Si la Presidenta pretende salir al rescate del movimiento que la llevó al poder, afinará prioridades, alcances y alianzas. Y sin duda, los frentes de batalla que mantenga abiertos.
A 11 meses de la elección más grande en la historia, la primera estación será el llamado de las urnas. Tras resolver las candidaturas a gubernaturas, pospondrá la atención a alcaldías para concentrarse en la Cámara de Diputados, ante el temor de que el oficialismo pierda espacios.
El impostergable frente electoral obliga a poner bajo la lupa a Morena, que a 15 años de su integración no exhibe aún la estructura ni la lógica de un partido. Su liderazgo está hoy dividido entre Ariadna Montiel, estrechamente ligada al expresidente López Obrador, y Citlalli Hernández, cercana a Palacio.

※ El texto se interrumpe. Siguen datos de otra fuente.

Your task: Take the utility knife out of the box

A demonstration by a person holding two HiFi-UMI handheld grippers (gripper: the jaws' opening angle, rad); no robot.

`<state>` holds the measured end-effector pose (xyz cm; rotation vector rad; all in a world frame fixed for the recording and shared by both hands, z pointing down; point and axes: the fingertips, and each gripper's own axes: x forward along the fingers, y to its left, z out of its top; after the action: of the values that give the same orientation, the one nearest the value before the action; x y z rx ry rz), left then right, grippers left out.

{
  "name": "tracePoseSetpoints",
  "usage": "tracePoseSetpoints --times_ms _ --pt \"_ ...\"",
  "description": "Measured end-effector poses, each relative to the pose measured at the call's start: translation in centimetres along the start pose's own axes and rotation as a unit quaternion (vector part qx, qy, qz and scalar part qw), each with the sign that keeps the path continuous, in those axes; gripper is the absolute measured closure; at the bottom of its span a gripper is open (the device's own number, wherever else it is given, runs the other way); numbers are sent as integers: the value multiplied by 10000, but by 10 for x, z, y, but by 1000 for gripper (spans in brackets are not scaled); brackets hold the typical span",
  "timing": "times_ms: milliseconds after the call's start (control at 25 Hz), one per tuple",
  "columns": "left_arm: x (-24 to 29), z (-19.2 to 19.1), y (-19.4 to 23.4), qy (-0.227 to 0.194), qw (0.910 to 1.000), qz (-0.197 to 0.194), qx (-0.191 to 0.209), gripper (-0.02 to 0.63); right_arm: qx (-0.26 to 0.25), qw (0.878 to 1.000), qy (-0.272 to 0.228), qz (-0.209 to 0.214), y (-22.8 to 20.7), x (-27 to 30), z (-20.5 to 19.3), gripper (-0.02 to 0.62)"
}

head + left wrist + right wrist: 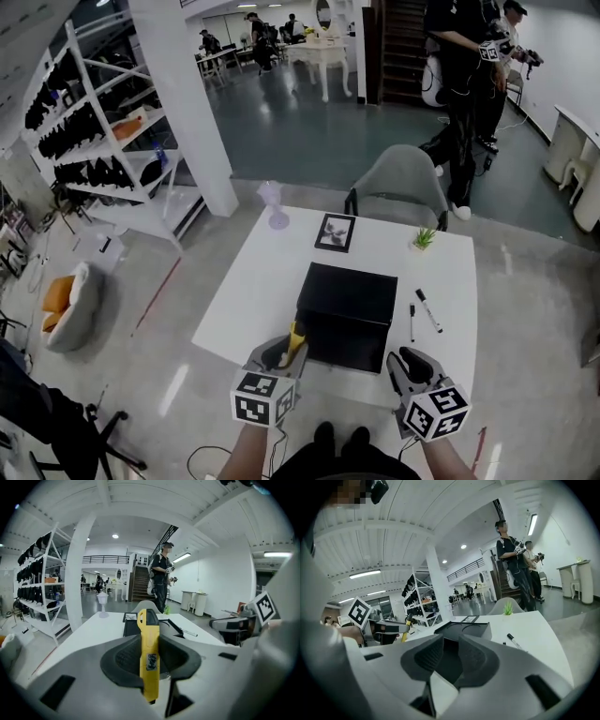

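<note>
A yellow utility knife [149,658] stands upright between the pads of my left gripper [151,657], which is shut on it. In the head view the knife [296,339] is at the near left corner of the black box [349,298], held by the left gripper [286,351] just over the table's front edge. My right gripper [410,362] hovers by the box's near right corner. Its jaws [451,654] stand apart with nothing between them. The box [464,629] lies just ahead of it, and the left gripper [389,629] with the knife [405,633] shows at its left.
On the white table [253,291] lie two markers [427,309] right of the box, a framed picture [335,232], a small plant [424,239] and a pale lamp [277,211] at the back. A grey chair [403,187] stands behind. People stand at the far right.
</note>
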<state>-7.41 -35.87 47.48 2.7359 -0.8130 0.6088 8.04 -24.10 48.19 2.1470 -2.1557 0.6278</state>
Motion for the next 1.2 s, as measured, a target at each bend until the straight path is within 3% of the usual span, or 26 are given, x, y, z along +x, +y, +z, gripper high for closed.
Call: tracePoseSetpoints --times_ms 560,1200 --pt "-19 -18 16 -100 9986 262 -458 494 -148 9998 -58 115 17 8 5 592" --pt "-24 -20 18 -147 9980 239 -563 494 -302 9995 22 -10 22 3 6 595"
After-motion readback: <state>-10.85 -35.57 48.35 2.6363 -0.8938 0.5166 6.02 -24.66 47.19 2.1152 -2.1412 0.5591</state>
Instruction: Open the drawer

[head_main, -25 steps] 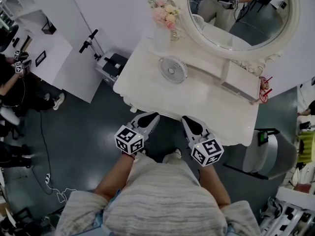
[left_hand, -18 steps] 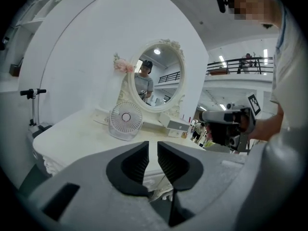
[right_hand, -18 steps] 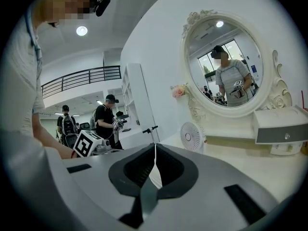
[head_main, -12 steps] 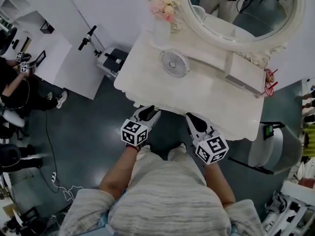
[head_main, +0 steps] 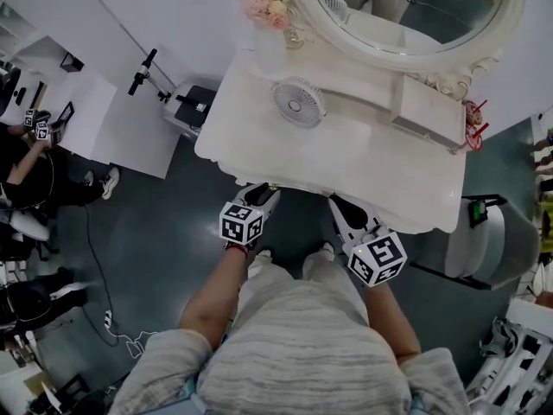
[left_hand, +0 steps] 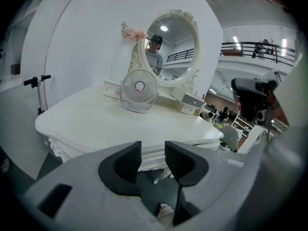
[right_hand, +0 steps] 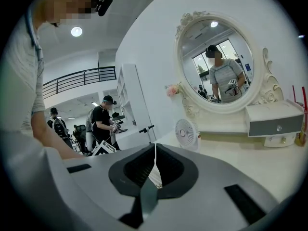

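Note:
A white dressing table [head_main: 346, 158] stands before me, and its carved front edge [left_hand: 144, 154] fills the space just past my left gripper [left_hand: 153, 150]. That gripper's jaws have just been opening and stand apart with nothing between them. In the head view the left gripper [head_main: 262, 195] sits under the table's front edge. My right gripper [head_main: 340, 206] is beside it, and its jaws [right_hand: 155, 148] are shut on nothing. A small drawer box [right_hand: 275, 124] with a grey front and a knob rests on the tabletop at the back right [head_main: 428, 111]. No drawer handle shows on the table's front.
A small white fan [head_main: 300, 102] and a vase of pink flowers [head_main: 263, 7] stand on the table under an oval mirror [head_main: 406, 7]. A grey chair [head_main: 492, 249] is at the right. People [head_main: 26, 171] are on the left, across the dark floor.
The left gripper has come down in front of the table's edge and its jaws have spread apart. The right gripper has hardly moved.

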The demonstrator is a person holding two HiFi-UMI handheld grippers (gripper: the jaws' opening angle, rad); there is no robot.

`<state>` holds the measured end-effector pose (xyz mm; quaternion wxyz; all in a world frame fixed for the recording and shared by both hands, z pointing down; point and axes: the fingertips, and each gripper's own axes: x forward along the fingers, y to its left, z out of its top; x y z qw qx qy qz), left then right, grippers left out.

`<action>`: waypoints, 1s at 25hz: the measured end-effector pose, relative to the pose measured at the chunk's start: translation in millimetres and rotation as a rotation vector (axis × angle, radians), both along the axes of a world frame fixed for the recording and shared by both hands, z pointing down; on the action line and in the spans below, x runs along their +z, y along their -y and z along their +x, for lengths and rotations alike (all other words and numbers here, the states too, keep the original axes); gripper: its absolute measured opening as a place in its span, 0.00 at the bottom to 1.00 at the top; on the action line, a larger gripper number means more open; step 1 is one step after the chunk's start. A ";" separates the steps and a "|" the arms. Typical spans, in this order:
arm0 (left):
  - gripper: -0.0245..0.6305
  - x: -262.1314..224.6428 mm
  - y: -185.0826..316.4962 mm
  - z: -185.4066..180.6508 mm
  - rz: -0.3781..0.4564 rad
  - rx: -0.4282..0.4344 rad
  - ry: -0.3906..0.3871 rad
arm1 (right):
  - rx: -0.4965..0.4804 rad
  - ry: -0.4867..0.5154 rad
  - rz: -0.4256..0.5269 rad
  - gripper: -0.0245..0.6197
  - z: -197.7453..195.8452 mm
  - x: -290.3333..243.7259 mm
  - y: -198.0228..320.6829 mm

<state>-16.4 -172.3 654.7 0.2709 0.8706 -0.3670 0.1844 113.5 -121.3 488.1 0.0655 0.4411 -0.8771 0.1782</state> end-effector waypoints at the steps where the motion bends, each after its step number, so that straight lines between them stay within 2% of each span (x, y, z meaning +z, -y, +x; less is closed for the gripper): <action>1: 0.26 5.0 0.9 0.4 -0.013 -0.001 0.006 | 0.002 0.001 -0.002 0.05 1.5 0.8 -0.1; 8: 0.27 36.4 3.4 0.7 -0.085 -0.003 0.059 | 0.009 -0.002 -0.014 0.05 7.3 5.3 -2.1; 25: 0.35 112.5 5.1 2.2 -0.280 -0.026 0.117 | -0.008 -0.035 -0.056 0.05 14.6 19.0 3.2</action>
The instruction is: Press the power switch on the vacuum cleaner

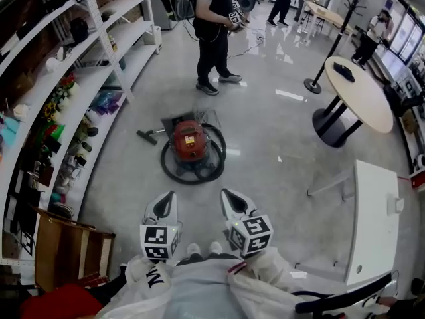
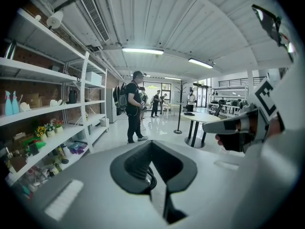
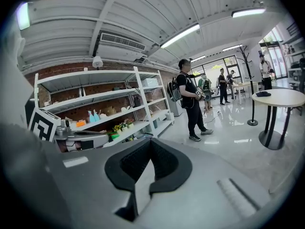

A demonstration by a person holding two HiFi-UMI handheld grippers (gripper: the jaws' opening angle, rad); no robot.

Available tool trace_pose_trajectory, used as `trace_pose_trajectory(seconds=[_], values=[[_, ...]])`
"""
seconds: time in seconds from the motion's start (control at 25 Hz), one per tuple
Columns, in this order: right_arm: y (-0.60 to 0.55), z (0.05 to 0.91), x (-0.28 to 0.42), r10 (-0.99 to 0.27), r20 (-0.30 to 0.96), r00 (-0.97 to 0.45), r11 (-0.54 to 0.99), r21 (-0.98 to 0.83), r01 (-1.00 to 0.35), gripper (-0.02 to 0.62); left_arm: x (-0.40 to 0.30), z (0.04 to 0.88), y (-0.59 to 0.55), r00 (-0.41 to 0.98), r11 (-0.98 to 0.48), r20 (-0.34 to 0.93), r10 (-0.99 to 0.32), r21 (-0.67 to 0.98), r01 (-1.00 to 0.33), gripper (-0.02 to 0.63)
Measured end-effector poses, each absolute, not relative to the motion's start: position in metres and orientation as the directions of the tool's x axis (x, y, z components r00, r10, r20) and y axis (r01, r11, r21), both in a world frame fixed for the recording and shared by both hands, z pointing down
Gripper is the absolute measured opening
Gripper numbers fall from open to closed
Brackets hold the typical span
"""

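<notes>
Head view: vacuum cleaner (image 1: 190, 141) far off on the floor, power switch too small to pick out. Standing person (image 1: 212, 38) cut off at top edge. Goods on shelf (image 1: 99, 78) too small to name

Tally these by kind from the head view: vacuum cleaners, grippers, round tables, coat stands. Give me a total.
vacuum cleaner: 1
grippers: 2, the left gripper and the right gripper
round table: 1
coat stand: 1
Total: 5
</notes>
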State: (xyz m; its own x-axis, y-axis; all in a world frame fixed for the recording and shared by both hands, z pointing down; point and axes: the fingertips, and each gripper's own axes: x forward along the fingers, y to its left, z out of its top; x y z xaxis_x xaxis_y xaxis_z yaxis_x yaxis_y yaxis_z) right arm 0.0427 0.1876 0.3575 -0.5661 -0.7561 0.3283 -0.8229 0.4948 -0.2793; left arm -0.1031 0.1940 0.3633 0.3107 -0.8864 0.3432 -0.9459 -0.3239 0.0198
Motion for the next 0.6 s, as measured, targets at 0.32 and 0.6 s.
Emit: trace_pose_trajectory(seconds=[0.32,0.6], values=[[0.186,0.361,0.046,-0.746,0.332,-0.578,0.5,-0.294,-0.815,0.0,-0.1,0.366,0.193,0.3,-0.314,0.357,-0.885,0.019,-0.949,0.0],[0.184,0.363,0.051,-0.744,0.338,-0.576,0.495,-0.3,-0.815,0.0,-0.094,0.369,0.193,0.304,-0.317,0.366,-0.879,0.027,-0.948,0.0]])
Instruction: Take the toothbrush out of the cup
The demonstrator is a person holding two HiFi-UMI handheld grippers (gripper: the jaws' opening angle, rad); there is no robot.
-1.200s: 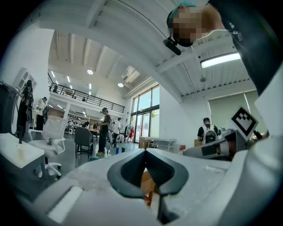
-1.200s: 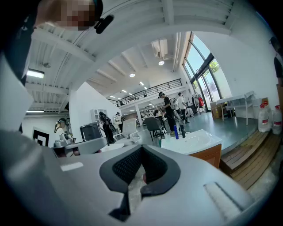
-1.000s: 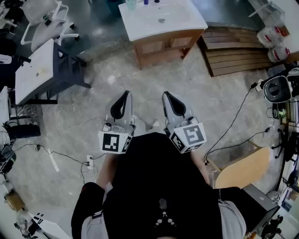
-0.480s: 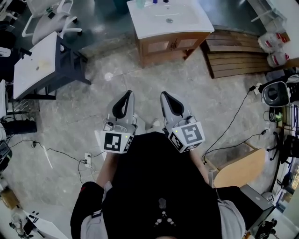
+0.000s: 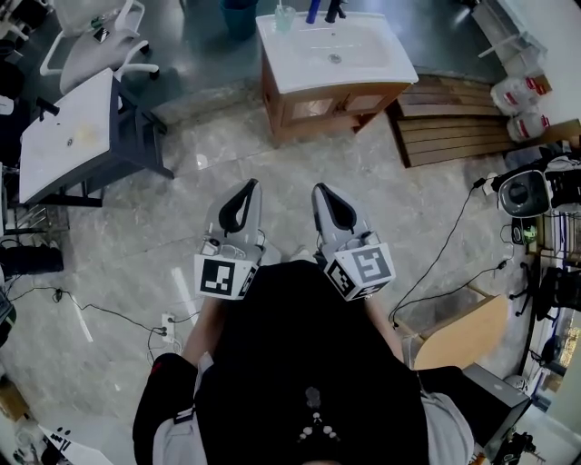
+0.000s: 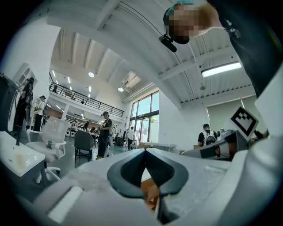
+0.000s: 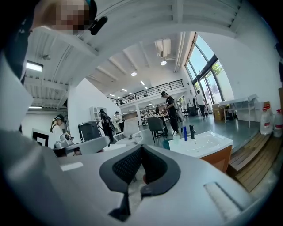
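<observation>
Far ahead of both claws I see the white washstand (image 5: 336, 54). My left gripper (image 5: 249, 185) and right gripper (image 5: 320, 189) hang side by side, each with its jaws closed tip to tip on nothing. Well beyond them, at the washstand's rear corner, stands the cup (image 5: 284, 16). I cannot make out its toothbrush. The red labels on the jugs (image 5: 517, 91), far off the right claw's side, are unreadable.

A white washbasin (image 5: 338, 50) topped a wooden cabinet (image 5: 327, 102); a wooden pallet (image 5: 449, 123) lay just beside it, 2 jugs (image 5: 511, 93) near
</observation>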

Los múltiples cacicazgos nacionales o regionales morenistas asumen el derecho de dirimir sus intereses no en el seno de la organización, sino directamente en la oficina presidencial.
Un ejemplo de ello es cómo se procesó en semanas pasadas el pasmo que dominaba el registro de aspirantes a la gubernatura de Guerrero, el estado más morenista del país. El actor central de la crisis era el controvertido Félix Salgado, empecinado en ser considerado, con la certeza implícita de que esa entidad le pertenece a él y su familia, no en balde hace seis años impuso en la gubernatura a su hija, Evelyn Salgado, la antítesis del político eficaz.
Salgado Macedonio logró audiencia ante la Presidenta, ante quien reclamó el derecho al registro. La respuesta pudo haber sido que desde sus años de alcalde de Acapulco, hace dos décadas, su influencia política parece estar ligada al auge del crimen organizado en Guerrero. Pero se le alegó que colocarse en la carrera electoral sería un caso de nepotismo – y virtualmente una reelección. El insistió en ser incluido en la encuesta de Morena para designar candidato. “Pero si gano, me bajo”, prometió.
“Senador, esto no es un juego”, habría sido la respuesta presidencial.
Salgado no salió de ahí sin arrancar el acuerdo de que habrá una encuesta “paralela” a la oficial de Morena, para satisfacer su capricho. En Guerrero, 30 personas -muchas inducidas por Salgado- se apuntaron para a la consulta interna, el mayor número de todos los estados donde se produjo este proceso.
Sheinbaum Pardo sabe que sin un partido solvente no hay triunfos electorales, ni transformación, ni nuevo régimen. De ahí su apuesta, renovada, pero de alto riesgo.